• [WHAT IS EXPECTED]: Reproduce exactly the lines beginning with the line that contains "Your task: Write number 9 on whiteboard" and ending at the final line of the material below.
-----
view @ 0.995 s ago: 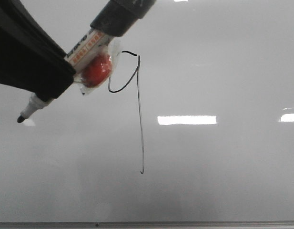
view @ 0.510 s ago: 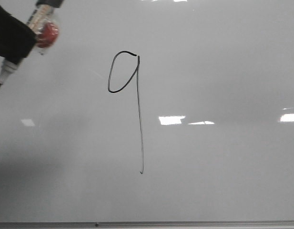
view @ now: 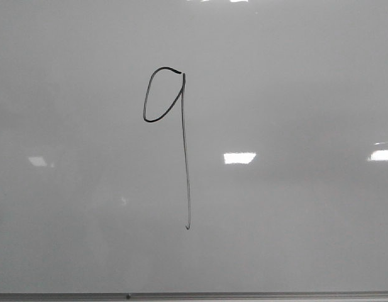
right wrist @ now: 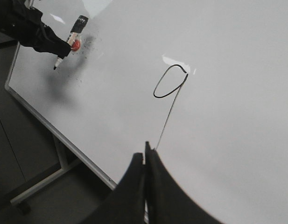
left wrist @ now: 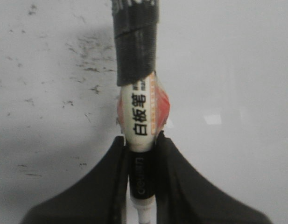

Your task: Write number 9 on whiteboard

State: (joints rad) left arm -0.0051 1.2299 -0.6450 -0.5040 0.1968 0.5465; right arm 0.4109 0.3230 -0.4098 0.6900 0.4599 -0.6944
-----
• [WRITTEN SOLUTION]:
Your task: Write number 9 on whiteboard

State: (joints rad) left arm -0.0051 1.2299 -0.6450 -0.5040 0.1968 0.5465; right arm 0.4109 0.3230 -0.4098 0.6900 0.4599 -0.6944

Work on this exercise is finished, so nothing remains.